→ **Records to use**:
*** Block opens ***

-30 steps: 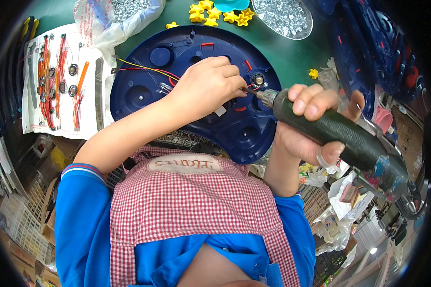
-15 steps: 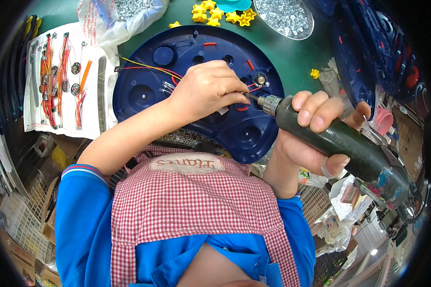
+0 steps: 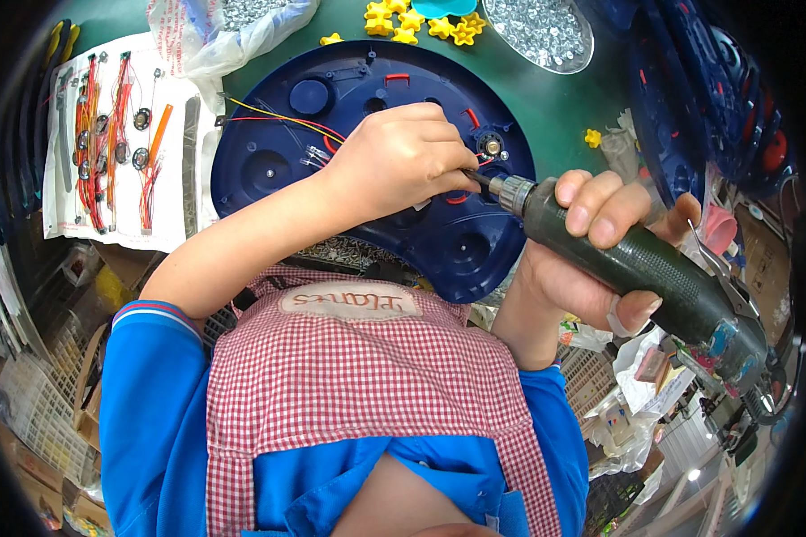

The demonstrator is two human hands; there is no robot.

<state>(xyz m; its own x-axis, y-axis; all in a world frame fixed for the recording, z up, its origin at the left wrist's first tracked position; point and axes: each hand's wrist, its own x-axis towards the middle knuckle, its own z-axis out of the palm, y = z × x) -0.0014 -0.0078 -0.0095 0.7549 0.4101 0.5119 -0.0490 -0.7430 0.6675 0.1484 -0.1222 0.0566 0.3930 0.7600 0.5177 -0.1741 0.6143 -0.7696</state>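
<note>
Near the checked apron (image 3: 358, 367), a dark-blue plastic shell (image 3: 434, 240) lies on the green tabletop (image 3: 555, 116), with yellow star-shaped pieces (image 3: 464, 34) beyond; plastic crates (image 3: 40, 403) stand lower left. The right hand (image 3: 560, 273) wraps firmly round an electric screwdriver (image 3: 658, 268) angled over the shell. The left hand (image 3: 403, 161) arches above it, fingertips bunched at the bit (image 3: 480, 177); whether they pinch anything cannot be told. The screwdriver's rear end blurs into the dark rim.
</note>
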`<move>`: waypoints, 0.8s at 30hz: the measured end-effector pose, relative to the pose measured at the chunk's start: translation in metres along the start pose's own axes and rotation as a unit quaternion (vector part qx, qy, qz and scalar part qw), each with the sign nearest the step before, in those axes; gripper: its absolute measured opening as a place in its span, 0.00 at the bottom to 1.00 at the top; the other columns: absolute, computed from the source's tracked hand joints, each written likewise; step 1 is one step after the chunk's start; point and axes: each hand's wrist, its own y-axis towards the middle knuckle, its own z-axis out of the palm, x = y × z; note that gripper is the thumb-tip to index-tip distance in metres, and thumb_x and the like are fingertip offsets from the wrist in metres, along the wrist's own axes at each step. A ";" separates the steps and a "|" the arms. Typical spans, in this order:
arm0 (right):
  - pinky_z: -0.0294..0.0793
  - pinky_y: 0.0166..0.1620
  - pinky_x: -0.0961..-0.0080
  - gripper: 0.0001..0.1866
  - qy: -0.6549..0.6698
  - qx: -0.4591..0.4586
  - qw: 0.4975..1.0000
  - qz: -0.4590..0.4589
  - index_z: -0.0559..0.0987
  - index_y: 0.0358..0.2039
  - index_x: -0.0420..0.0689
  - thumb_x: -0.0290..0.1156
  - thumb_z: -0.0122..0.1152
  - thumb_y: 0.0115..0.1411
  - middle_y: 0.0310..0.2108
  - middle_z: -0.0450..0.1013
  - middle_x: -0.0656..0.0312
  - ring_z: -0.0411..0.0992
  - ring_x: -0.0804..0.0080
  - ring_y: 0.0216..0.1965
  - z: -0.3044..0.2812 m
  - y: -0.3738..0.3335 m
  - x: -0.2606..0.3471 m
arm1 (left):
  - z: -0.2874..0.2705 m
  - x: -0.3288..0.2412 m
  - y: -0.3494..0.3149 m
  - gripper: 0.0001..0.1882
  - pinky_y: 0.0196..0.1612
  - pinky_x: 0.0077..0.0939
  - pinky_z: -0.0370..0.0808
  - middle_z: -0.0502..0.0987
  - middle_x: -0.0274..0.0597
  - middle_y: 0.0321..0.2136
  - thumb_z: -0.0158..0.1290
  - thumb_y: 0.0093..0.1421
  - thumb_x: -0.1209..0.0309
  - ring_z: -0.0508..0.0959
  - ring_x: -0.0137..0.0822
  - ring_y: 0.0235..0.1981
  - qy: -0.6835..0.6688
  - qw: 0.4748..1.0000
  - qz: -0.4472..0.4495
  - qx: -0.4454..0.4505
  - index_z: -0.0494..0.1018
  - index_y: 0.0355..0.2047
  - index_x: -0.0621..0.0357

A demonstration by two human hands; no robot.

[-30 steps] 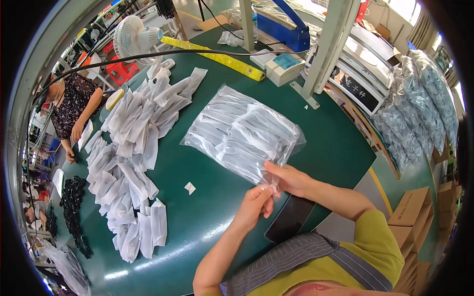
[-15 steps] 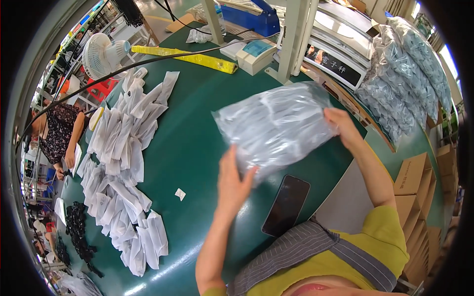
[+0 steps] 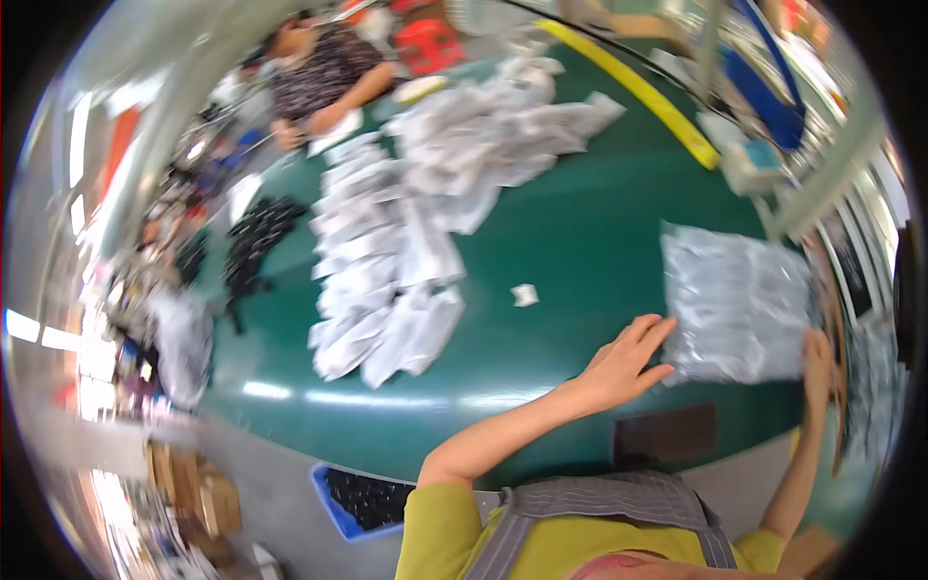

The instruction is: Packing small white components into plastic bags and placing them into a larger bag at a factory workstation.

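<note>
A clear plastic bag point(image 3: 739, 307) packed with several pale, flat bundles lies at the right of the green table. My left hand point(image 3: 619, 369) is at its left edge, fingers stretched and thumb apart, the fingertips touching or almost touching the plastic. At the bag's lower right edge is my right hand point(image 3: 818, 365), its fingers closed on the plastic; blur softens the grip. Nearer my body, below the bag, lies a dark phone point(image 3: 665, 434). A small white scrap point(image 3: 524, 295) rests on the table left of the bag.
White wrapped pieces point(image 3: 387, 261) lie heaped across the table's left half. Beyond them are a black tangled bundle point(image 3: 256, 242) and a seated co-worker point(image 3: 324, 82). A yellow strip point(image 3: 638, 87) and a post point(image 3: 836, 159) stand farther off. A blue bin point(image 3: 333, 503) sits below the table edge.
The view has swung left, bringing more of the white heap and the floor into sight. The bag, tilted between my hands before, now lies flatter; my left fingers are straighter at its edge.
</note>
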 end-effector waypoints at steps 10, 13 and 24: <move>0.69 0.49 0.65 0.12 0.066 0.065 0.909 -0.406 0.74 0.43 0.37 0.20 0.56 0.57 0.43 0.71 0.49 0.71 0.52 0.44 0.055 -0.041 0.330 | -0.436 -0.139 -0.082 0.11 0.53 0.38 0.68 0.78 0.50 0.40 0.48 0.62 0.78 0.76 0.50 0.44 0.639 0.477 0.235 -0.556 0.76 0.43 0.63; 0.71 0.45 0.64 0.11 0.099 0.131 0.875 -0.456 0.75 0.40 0.39 0.21 0.60 0.54 0.39 0.71 0.51 0.71 0.51 0.41 0.078 -0.041 0.376 | -0.575 -0.127 -0.134 0.19 0.56 0.40 0.65 0.78 0.53 0.44 0.45 0.64 0.60 0.75 0.48 0.50 0.696 0.473 -0.081 -0.534 0.77 0.46 0.60; 0.72 0.38 0.63 0.07 0.041 0.223 0.873 -0.431 0.76 0.35 0.41 0.23 0.61 0.54 0.32 0.72 0.55 0.73 0.55 0.35 0.105 -0.050 0.364 | -0.609 -0.103 -0.134 0.16 0.57 0.57 0.61 0.80 0.43 0.45 0.53 0.59 0.53 0.75 0.49 0.53 0.750 0.440 -0.101 -0.483 0.81 0.40 0.45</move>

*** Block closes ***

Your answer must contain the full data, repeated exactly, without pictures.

-30 steps: 
-15 steps: 
+0 steps: 

The demonstrator is two human hands; there is no robot.

<state>(xyz m; its own x-axis, y-axis; all in a world frame fixed for the recording, z up, its origin at the left wrist's first tracked position; point and axes: each hand's wrist, its own x-axis towards the middle knuckle, its own z-axis out of the palm, y = z × x) -0.0014 -0.0078 -0.0095 0.7549 0.4101 0.5119 -0.0490 -0.7430 0.6675 0.1484 -0.1222 0.0566 0.3930 0.7600 0.5177 -0.1741 0.6143 -0.7696</state>
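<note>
Near the checked apron (image 3: 358, 367), a dark-blue plastic shell (image 3: 434, 240) lies on the green tabletop (image 3: 555, 116), with yellow star-shaped pieces (image 3: 464, 34) beyond; plastic crates (image 3: 40, 403) stand lower left. The right hand (image 3: 560, 273) wraps firmly round an electric screwdriver (image 3: 658, 268) angled over the shell. The left hand (image 3: 403, 161) arches above it, fingertips bunched at the bit (image 3: 480, 177); whether they pinch anything cannot be told. The screwdriver's rear end blurs into the dark rim.
</note>
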`<move>`: waypoints, 0.8s at 30hz: the measured end-effector pose, relative to the pose measured at the chunk's start: translation in metres along the start pose's own axes and rotation as a unit quaternion (vector part qx, qy, qz and scalar part qw), each with the sign nearest the step before, in those axes; gripper: its absolute measured opening as a place in its span, 0.00 at the bottom to 1.00 at the top; the other columns: absolute, computed from the source's tracked hand joints, each written likewise; step 1 is one step after the chunk's start; point and axes: each hand's wrist, its own y-axis towards the middle knuckle, its own z-axis out of the palm, x = y × z; note that gripper is the thumb-tip to index-tip distance in metres, and thumb_x and the like are fingertip offsets from the wrist in metres, along the wrist's own axes at each step. A ";" separates the steps and a "|" the arms. Typical spans, in this order:
arm0 (right):
  - pinky_z: -0.0294..0.0793
  - pinky_y: 0.0166..0.1620
  - pinky_x: -0.0961..-0.0080
  - gripper: 0.0001..0.1866
  - qy: -0.6549..0.6698
  - qx: -0.4591..0.4586
  - qw: 0.4975..1.0000
  - qz: -0.4590..0.4589
  - index_z: -0.0559..0.0987
  - index_y: 0.0358..0.2039
  - index_x: -0.0420..0.0689
  - thumb_x: -0.0290..0.1156
  - thumb_z: -0.0122..0.1152
  - thumb_y: 0.0115..0.1411
  - middle_y: 0.0310..0.2108
  - middle_z: -0.0450..0.1013
  - middle_x: -0.0656..0.0312
  - ring_z: -0.0411..0.0992
  - ring_x: -0.0804..0.0080
  - ring_y: 0.0216..0.1965
  - z: -0.3044..0.2812 m
  - y: -0.3738..0.3335 m
  - x: -0.2606..0.3471 m
arm1 (left):
  - z: -0.2874..0.2705 m
  - x: -0.3288..0.2412 m
  - y: -0.3494..0.3149 m
  - gripper: 0.0001..0.1882
  - pinky_y: 0.0196..0.1612
  - pinky_x: 0.0077..0.0939
  - pinky_z: -0.0370..0.0808
  - middle_z: -0.0502..0.0987
  - middle_x: -0.0274..0.0597
  - middle_y: 0.0321..0.2136
  - thumb_z: -0.0158..0.1290
  - thumb_y: 0.0093..0.1421
  - thumb_x: -0.1209..0.0309
  - ring_z: -0.0508..0.0959
  - ring_x: -0.0137..0.0822
  - ring_y: 0.0235..0.1981
  - qy: -0.6835..0.6688
  - qw: 0.4748..1.0000
  - qz: -0.4472..0.4495
  - qx: -0.4454..0.4505
  - index_z: -0.0494..0.1018
  - index_y: 0.0355..0.2047
  - index_x: -0.0621..0.0357

A demonstration by two human hands; no robot.

[-30 steps] 
[-15 steps] 
[+0 steps] 

The instruction is: Packing small white components into plastic bags and placing them into a larger bag at a factory workstation.

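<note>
A clear plastic bag point(image 3: 739, 307) packed with several pale, flat bundles lies at the right of the green table. My left hand point(image 3: 619, 369) is at its left edge, fingers stretched and thumb apart, the fingertips touching or almost touching the plastic. At the bag's lower right edge is my right hand point(image 3: 818, 365), its fingers closed on the plastic; blur softens the grip. Nearer my body, below the bag, lies a dark phone point(image 3: 665, 434). A small white scrap point(image 3: 524, 295) rests on the table left of the bag.
White wrapped pieces point(image 3: 387, 261) lie heaped across the table's left half. Beyond them are a black tangled bundle point(image 3: 256, 242) and a seated co-worker point(image 3: 324, 82). A yellow strip point(image 3: 638, 87) and a post point(image 3: 836, 159) stand farther off. A blue bin point(image 3: 333, 503) sits below the table edge.
The view has swung left, bringing more of the white heap and the floor into sight. The bag, tilted between my hands before, now lies flatter; my left fingers are straighter at its edge.
</note>
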 end-effector waypoints at steps 10, 13 and 24: <move>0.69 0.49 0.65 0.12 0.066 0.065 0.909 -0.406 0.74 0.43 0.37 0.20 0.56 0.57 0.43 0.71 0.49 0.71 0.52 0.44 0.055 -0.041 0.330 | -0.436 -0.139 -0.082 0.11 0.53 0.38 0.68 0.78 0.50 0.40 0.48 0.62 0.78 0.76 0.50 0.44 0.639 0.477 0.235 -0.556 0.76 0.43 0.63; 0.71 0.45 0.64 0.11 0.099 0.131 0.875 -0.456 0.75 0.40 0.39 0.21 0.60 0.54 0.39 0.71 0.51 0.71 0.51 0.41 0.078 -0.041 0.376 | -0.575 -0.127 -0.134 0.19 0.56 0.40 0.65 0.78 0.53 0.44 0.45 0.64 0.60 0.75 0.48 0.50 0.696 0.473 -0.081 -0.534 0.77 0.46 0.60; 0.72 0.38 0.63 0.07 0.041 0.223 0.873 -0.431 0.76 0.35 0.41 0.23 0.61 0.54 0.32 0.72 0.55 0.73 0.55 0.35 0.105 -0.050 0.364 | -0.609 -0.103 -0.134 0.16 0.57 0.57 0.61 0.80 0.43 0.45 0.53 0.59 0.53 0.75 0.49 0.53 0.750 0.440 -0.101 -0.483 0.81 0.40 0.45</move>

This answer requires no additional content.